■ Task statement ■
Look below for lines that hold the string "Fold" and copy each one.

■ Given material ■
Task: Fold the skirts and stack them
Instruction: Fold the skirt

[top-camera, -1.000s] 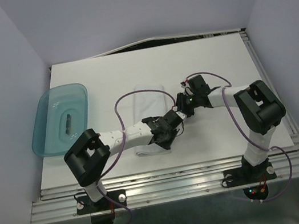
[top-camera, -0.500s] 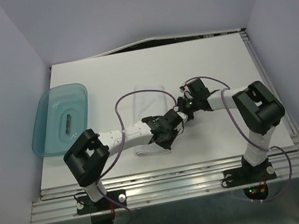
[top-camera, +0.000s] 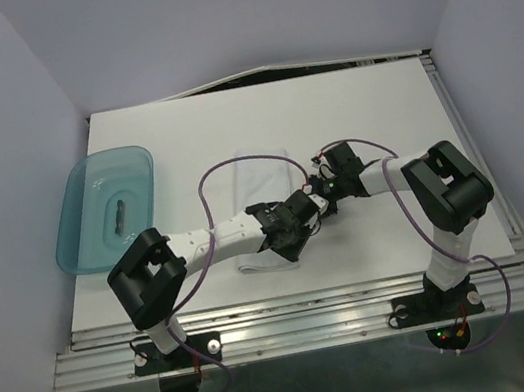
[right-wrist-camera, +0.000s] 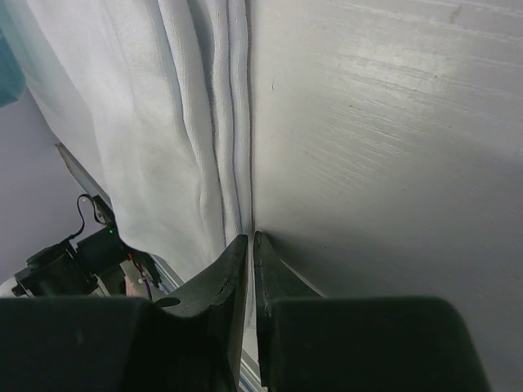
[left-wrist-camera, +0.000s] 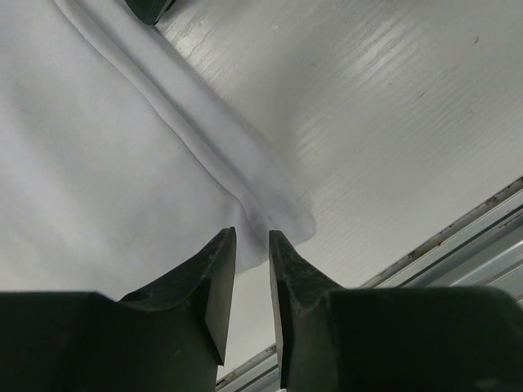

■ Result below ■
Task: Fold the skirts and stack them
Instruction: Fold the skirt

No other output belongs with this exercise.